As a picture of a condition of social and religious life now completely passed away I modestly think that my Reminiscences may have a certain amount of interest, as also as one of the uprise of a new spirit in social and religious ideas.

I feel satisfied that with children, till they become adults, prejudice is stronger than positive conviction. They are disposed to accept what they see and hear and feel, that is pleasant, as matter of course, and they make no efforts to search out and satisfy themselves as to the causes producing these pleasurable results. They are content, for instance, with their physical health as a normal condition. They detect at once and resent pain and sickness, that is to say any disturbance of that normal condition, which had hitherto afforded them complete satisfaction.

In like manner with regard to religious matters.

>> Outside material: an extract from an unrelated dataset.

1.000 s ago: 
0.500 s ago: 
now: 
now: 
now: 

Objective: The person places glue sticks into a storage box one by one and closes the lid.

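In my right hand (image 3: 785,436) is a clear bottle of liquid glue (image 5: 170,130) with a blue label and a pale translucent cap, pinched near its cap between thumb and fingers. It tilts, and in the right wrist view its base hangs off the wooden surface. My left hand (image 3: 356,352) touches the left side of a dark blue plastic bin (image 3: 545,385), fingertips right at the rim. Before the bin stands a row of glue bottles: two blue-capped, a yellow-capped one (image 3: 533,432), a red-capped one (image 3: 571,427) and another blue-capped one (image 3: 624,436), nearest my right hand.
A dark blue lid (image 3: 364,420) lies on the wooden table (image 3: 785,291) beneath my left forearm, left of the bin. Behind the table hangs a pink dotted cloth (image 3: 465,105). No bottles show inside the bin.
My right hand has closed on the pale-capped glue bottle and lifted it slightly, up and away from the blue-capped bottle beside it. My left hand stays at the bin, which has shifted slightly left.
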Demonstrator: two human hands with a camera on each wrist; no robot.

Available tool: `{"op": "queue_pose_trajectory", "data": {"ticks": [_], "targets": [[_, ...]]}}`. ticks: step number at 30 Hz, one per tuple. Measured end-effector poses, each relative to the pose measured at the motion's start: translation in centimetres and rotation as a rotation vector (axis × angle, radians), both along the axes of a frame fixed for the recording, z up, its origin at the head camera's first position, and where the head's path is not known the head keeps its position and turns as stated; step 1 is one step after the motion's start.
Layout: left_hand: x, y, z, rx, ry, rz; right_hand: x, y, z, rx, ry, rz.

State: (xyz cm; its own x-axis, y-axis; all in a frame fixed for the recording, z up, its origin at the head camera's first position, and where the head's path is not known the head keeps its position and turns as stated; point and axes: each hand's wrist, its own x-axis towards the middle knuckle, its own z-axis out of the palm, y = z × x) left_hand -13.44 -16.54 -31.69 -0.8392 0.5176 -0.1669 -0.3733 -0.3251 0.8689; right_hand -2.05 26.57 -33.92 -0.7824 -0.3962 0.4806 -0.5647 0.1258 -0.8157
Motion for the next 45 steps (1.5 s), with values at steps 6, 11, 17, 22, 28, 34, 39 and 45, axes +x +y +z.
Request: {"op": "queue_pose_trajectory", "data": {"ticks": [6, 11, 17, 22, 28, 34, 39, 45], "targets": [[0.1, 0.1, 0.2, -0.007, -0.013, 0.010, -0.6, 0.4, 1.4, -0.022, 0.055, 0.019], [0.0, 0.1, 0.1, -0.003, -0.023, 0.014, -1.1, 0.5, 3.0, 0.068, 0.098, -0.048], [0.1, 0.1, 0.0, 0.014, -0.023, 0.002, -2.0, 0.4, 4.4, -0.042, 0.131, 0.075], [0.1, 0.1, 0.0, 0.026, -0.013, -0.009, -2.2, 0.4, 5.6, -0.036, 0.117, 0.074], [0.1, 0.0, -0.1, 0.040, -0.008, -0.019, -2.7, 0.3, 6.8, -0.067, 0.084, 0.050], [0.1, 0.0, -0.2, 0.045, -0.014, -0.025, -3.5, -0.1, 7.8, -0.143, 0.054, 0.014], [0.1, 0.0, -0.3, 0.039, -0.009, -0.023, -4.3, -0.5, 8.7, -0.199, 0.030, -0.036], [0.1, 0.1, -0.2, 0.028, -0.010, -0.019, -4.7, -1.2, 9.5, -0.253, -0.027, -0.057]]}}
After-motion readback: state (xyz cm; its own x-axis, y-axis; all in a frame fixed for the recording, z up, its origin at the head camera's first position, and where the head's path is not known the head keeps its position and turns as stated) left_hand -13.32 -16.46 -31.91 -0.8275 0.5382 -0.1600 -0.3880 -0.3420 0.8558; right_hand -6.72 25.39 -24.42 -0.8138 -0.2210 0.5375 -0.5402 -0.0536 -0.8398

It is solely when religion is presented to a youth in a revolting form, jarring with his innate sense of reverence, beauty, sanctity, that he repugns against it. But it is only when he attains to the age of reason that he seeks out and finds positive reasons for the adoption of religious convictions, that satisfy his spiritual instinct and his instinctive conceptions as to the beautiful, the reverent, and the suitable, in matters sacred.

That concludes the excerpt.